§ TASK INSTRUCTIONS
Your output should be an exact copy of the records, with no pictures in it.

[[ DATA open ]]

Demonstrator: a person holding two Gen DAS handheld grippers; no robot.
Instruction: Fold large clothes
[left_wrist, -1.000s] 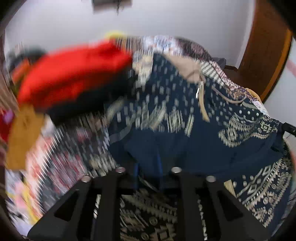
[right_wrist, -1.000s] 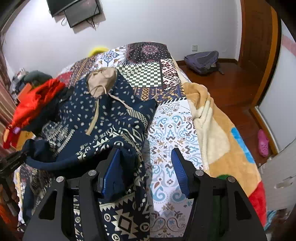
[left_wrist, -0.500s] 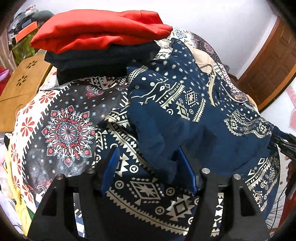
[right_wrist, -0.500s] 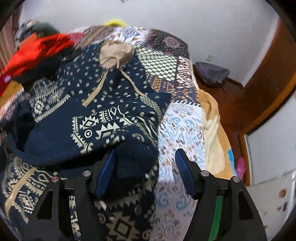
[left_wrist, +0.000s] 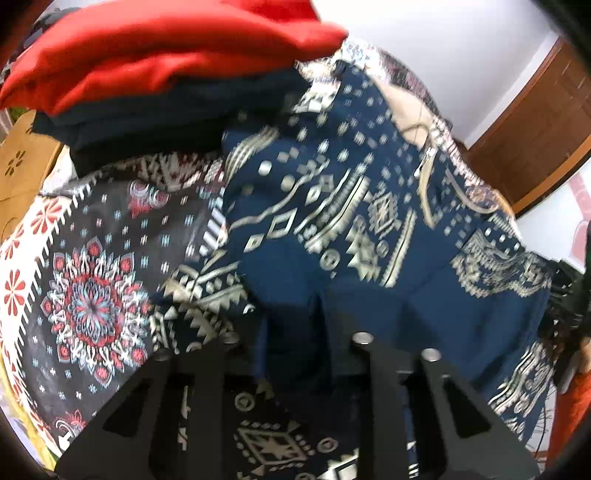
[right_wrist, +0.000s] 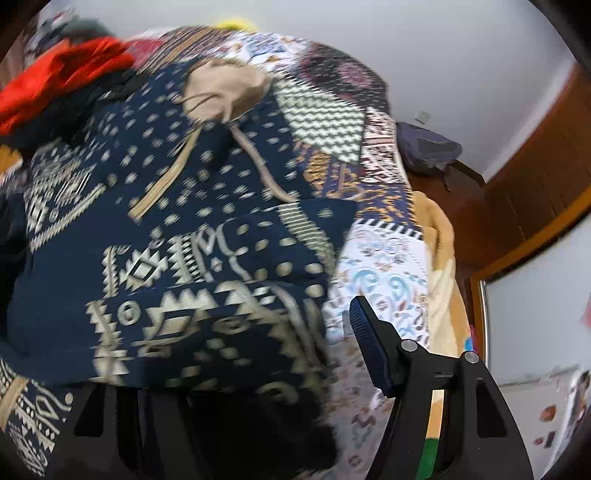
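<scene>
A navy hoodie with a cream pattern (left_wrist: 351, 236) lies spread on the patchwork bed, its tan-lined hood (right_wrist: 221, 88) at the far end. In the left wrist view my left gripper (left_wrist: 295, 343) sits low at the hoodie's near edge, with navy cloth bunched between its fingers. In the right wrist view the hoodie (right_wrist: 184, 266) fills the left half. My right gripper (right_wrist: 258, 350) is wide open: the hoodie's folded sleeve covers its left finger, and the right finger's blue pad (right_wrist: 365, 343) stands free.
A folded stack with a red garment (left_wrist: 166, 48) on dark ones (left_wrist: 155, 118) sits at the hoodie's far left. A patchwork bedspread (right_wrist: 384, 266) and a beige blanket (right_wrist: 439, 258) cover the bed's right side. A backpack (right_wrist: 428, 147) lies on the wooden floor by a door.
Both grippers have moved forward and lower over the hoodie. The left gripper's fingers have closed in on the navy cloth. The hoodie's fold now covers the right gripper's left finger.
</scene>
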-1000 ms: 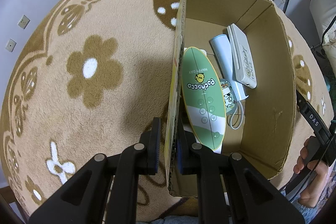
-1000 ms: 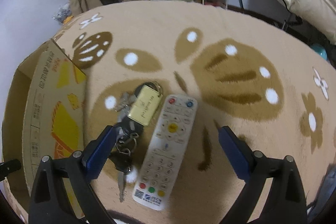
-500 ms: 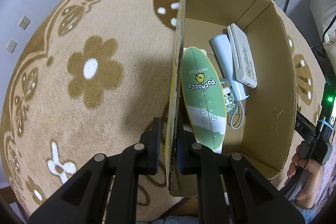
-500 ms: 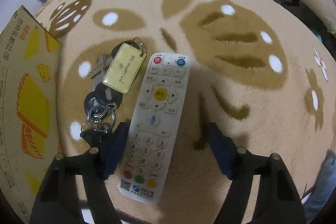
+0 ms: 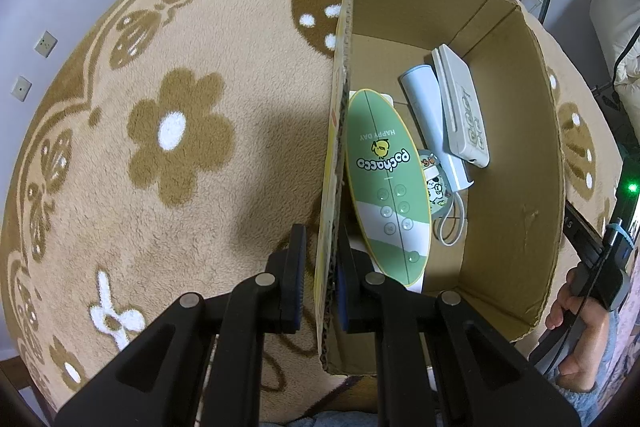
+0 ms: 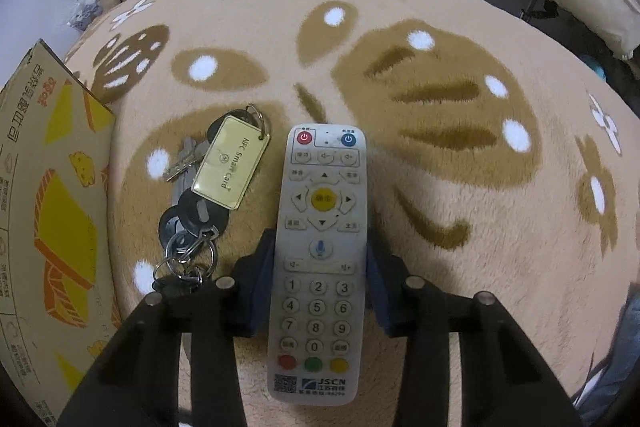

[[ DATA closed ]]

§ OUTPUT OF THE EXERCISE
Demonstrator: a person holding two Gen DAS handheld grippers; no robot.
Instruction: Fold large clothes
[left_wrist, -1.000s] 
[right_wrist, -1.000s] 
[left_wrist, -0.500s] 
[right_wrist, -0.500s] 
[left_wrist, +0.000s] 
[right_wrist, +0.000s] 
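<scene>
A navy hoodie with a cream pattern (left_wrist: 351, 236) lies spread on the patchwork bed, its tan-lined hood (right_wrist: 221, 88) at the far end. In the left wrist view my left gripper (left_wrist: 295, 343) sits low at the hoodie's near edge, with navy cloth bunched between its fingers. In the right wrist view the hoodie (right_wrist: 184, 266) fills the left half. My right gripper (right_wrist: 258, 350) is wide open: the hoodie's folded sleeve covers its left finger, and the right finger's blue pad (right_wrist: 365, 343) stands free.
A folded stack with a red garment (left_wrist: 166, 48) on dark ones (left_wrist: 155, 118) sits at the hoodie's far left. A patchwork bedspread (right_wrist: 384, 266) and a beige blanket (right_wrist: 439, 258) cover the bed's right side. A backpack (right_wrist: 428, 147) lies on the wooden floor by a door.
Both grippers have moved forward and lower over the hoodie. The left gripper's fingers have closed in on the navy cloth. The hoodie's fold now covers the right gripper's left finger.
</scene>
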-1000 ms: 
-1000 ms: 
-500 ms: 
-500 ms: 
+0 ms: 
+0 ms: 

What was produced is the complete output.